I called the waiter over and, in shaky Mandarin, told him that the fish wasn’t fresh, and asked if we could please send it back and choose something else.
“What do you mean it isn’t fresh?” he countered. “This fish isn’t fresh,” I said. “It’s been frozen, and is still so frozen it’s inedible.”
The waiter called a more senior waiter over. I repeated myself. The second waiter shrugged and said there was nothing he could do. I asked to see the manager. Both waiters disappeared. We waited for 15 minutes, staring at our pile of frozen fish and picking at our other entrees, before the manager made his way over.
I repeated myself for a third time, saying that we could either return the entree or switch it for another.

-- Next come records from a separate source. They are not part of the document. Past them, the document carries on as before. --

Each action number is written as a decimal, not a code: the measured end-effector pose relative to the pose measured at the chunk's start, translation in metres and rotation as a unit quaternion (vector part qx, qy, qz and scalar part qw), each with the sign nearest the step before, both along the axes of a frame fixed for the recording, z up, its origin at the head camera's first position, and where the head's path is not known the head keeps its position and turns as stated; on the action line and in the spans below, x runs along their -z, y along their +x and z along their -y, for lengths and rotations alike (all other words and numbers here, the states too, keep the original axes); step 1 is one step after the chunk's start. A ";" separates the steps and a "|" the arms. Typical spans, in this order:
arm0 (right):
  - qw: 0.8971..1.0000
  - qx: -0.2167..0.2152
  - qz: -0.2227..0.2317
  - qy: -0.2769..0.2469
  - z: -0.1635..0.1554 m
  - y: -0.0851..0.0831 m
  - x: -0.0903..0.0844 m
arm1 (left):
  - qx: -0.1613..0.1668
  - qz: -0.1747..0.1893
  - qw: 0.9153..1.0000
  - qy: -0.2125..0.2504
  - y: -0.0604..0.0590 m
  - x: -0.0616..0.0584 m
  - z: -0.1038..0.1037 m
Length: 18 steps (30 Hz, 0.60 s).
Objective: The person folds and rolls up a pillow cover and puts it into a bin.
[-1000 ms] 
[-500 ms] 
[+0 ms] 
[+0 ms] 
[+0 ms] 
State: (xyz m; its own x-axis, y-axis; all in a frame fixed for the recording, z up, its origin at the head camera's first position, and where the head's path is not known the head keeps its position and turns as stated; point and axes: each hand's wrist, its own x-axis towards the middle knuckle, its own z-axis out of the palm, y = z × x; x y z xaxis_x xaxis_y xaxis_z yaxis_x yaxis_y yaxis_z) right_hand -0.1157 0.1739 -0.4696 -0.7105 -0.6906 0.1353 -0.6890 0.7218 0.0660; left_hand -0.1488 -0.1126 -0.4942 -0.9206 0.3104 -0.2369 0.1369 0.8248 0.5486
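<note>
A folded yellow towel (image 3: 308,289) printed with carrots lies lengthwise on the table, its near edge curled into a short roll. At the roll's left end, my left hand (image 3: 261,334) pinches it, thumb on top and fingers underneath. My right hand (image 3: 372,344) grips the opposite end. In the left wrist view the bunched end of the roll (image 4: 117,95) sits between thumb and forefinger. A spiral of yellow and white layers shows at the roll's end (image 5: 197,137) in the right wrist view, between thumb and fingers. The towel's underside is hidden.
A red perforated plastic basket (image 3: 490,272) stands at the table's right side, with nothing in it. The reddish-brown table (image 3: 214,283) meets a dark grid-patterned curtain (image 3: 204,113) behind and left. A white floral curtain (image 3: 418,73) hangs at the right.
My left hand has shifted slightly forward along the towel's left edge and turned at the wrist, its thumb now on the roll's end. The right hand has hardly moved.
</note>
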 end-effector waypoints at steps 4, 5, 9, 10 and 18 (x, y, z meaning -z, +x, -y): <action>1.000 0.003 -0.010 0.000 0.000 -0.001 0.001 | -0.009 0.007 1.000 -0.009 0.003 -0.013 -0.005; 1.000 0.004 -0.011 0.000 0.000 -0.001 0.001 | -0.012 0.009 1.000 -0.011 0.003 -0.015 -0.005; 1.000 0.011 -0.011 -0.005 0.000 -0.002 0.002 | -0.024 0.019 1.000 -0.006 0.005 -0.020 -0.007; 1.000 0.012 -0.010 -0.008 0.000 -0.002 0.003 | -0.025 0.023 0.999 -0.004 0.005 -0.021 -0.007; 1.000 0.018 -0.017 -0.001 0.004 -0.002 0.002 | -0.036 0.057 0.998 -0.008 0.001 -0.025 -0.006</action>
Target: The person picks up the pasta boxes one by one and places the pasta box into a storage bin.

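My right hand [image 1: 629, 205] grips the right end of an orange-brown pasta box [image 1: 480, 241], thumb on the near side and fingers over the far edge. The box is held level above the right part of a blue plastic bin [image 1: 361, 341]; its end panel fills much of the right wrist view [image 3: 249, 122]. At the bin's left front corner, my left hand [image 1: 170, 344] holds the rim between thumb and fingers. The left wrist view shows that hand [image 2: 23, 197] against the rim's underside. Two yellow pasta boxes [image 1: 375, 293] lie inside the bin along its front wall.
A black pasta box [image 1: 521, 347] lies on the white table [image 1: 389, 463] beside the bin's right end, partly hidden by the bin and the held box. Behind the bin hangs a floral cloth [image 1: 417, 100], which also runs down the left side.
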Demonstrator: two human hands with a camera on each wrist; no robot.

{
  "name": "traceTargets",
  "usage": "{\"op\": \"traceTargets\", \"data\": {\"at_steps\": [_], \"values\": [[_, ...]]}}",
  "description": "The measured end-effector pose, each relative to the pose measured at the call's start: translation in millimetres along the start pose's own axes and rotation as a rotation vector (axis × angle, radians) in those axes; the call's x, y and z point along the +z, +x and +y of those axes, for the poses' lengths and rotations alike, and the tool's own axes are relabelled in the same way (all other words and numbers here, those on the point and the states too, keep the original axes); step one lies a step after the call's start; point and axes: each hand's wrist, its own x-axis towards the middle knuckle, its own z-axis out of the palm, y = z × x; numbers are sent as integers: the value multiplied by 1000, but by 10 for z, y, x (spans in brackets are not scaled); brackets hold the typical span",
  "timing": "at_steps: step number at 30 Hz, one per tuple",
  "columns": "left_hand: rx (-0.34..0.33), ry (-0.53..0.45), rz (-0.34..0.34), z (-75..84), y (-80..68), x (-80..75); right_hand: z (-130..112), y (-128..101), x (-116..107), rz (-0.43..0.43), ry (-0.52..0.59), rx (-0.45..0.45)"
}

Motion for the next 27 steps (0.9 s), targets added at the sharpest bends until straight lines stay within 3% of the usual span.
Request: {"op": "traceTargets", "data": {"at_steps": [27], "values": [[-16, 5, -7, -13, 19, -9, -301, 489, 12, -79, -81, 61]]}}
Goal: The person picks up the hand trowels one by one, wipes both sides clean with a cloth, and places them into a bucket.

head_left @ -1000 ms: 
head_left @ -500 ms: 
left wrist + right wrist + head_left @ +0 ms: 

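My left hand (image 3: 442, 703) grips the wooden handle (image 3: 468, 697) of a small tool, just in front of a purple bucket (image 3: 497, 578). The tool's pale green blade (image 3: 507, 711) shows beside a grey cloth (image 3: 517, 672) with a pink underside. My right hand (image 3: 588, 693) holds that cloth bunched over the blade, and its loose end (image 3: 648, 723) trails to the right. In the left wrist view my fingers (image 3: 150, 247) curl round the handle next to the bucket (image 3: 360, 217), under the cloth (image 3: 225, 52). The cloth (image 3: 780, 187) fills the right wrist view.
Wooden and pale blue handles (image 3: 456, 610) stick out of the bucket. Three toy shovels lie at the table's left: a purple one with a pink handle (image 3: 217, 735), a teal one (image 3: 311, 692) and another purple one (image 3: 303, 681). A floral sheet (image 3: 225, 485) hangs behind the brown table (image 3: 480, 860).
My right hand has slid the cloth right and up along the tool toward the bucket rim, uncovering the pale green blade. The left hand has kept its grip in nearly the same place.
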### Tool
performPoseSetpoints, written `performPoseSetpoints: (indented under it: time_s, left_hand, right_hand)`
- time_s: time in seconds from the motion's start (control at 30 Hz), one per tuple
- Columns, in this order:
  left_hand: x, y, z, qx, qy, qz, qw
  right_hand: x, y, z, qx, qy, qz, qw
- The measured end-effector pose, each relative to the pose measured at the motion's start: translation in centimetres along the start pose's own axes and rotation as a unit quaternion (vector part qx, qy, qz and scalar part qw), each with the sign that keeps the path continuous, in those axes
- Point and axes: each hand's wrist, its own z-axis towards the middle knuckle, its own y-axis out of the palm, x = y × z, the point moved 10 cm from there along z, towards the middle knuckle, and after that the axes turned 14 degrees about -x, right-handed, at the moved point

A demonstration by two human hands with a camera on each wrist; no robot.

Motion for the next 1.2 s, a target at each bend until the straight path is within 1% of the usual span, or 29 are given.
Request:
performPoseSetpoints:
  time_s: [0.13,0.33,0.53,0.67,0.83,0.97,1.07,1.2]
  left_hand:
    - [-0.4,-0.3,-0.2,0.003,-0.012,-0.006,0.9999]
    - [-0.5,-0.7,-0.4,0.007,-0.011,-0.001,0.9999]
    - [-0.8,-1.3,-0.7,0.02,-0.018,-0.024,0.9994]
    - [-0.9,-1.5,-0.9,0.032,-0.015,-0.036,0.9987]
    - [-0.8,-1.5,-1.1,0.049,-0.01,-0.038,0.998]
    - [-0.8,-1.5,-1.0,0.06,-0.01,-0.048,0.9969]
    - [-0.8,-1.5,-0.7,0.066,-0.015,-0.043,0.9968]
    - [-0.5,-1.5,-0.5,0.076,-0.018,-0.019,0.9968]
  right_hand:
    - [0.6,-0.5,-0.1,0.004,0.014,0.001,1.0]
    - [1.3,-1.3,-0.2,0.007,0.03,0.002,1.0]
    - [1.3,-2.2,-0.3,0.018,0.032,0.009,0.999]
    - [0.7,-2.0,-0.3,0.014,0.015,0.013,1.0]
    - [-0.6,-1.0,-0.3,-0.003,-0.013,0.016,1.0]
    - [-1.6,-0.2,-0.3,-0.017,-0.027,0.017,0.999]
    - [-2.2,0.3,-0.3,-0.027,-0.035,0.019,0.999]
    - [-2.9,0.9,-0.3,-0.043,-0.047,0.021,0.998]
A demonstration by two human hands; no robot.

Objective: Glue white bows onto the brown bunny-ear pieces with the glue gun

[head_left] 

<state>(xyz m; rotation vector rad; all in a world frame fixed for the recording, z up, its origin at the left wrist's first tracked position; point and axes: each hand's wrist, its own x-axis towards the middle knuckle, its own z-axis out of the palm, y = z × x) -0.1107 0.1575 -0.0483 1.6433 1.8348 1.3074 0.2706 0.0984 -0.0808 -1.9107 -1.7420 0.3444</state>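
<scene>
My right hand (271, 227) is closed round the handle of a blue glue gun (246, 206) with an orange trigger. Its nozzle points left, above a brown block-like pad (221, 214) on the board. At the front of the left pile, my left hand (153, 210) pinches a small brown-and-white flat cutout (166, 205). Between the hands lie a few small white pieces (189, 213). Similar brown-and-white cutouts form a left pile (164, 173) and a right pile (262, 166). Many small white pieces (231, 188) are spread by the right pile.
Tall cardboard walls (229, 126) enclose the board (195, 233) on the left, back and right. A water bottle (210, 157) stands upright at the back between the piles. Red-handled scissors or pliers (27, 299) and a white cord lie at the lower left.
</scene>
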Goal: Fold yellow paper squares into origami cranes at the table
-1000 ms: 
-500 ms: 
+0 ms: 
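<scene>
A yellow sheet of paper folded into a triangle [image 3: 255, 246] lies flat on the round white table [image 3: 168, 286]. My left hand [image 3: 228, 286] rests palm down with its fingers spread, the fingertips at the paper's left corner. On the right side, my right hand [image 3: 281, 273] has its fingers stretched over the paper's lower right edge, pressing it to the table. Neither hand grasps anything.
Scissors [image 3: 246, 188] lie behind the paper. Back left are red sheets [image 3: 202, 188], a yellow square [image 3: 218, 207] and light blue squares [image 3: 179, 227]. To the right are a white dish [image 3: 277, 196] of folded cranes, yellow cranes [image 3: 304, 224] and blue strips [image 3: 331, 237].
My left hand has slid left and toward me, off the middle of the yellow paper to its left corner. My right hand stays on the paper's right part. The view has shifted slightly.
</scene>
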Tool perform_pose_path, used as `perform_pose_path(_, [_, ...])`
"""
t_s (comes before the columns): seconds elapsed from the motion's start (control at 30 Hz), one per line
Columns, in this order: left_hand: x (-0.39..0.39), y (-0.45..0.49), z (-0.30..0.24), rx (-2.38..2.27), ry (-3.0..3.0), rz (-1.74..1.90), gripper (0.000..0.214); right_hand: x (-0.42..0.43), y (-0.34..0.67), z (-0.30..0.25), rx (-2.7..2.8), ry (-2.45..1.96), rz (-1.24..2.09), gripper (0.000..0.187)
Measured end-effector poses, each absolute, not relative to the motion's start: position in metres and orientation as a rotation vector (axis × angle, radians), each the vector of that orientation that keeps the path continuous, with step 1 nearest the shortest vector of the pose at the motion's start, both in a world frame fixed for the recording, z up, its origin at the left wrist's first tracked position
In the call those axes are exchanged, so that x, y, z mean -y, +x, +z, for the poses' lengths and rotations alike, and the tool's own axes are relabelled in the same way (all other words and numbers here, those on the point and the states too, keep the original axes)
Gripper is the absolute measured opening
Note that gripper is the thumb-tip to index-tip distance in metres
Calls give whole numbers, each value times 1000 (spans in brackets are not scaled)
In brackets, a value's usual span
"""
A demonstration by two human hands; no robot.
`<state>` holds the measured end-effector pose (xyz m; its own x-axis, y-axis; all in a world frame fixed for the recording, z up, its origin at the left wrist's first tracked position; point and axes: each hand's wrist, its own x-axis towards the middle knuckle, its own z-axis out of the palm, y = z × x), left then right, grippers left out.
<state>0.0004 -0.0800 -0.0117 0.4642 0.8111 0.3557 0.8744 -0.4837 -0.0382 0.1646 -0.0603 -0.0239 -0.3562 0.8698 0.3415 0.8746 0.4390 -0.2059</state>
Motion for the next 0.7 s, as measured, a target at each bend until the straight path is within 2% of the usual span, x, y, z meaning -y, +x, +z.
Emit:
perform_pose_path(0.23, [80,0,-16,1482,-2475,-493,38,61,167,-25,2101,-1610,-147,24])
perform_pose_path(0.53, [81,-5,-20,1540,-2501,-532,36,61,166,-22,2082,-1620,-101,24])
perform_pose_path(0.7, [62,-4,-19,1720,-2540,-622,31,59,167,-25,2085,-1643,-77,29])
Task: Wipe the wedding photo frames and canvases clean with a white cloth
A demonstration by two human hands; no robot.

“Our fish is fresh,” the manager assured me. “We received it freshly frozen from Japan.”
I tried to make it clear that if something is frozen, that means it’s not fresh. Either way, we couldn’t eat sashimi that still had icicles on it. Could we please have it taken off the bill?
“No,” grunted the manager. “This fish is still fresh, so we can’t take it back.”
I raised my voice. He raised his voice. Other diners stopped eating and stared. We went back and forth debating the semantics of “fresh,” until he raised his hands, and grumbled something in his Walkie-Talkie. He carried the platter into the kitchen, and came back with the same platter, the icicle fish removed but the other fish remaining, which had now congealed into a mushy mess. He also gave us the bill, which took off about 10% to reflect the fish that was removed. “There. All fixed,” the manager said proudly.
We gave up, paid, and left. I resolved to never to do 3 things again: 1. Get into a shouting match over $15. 2. Forget that the Chinese, more than most people, absolutely hate to lose face. 3. Think that the definition for “fresh” is universal.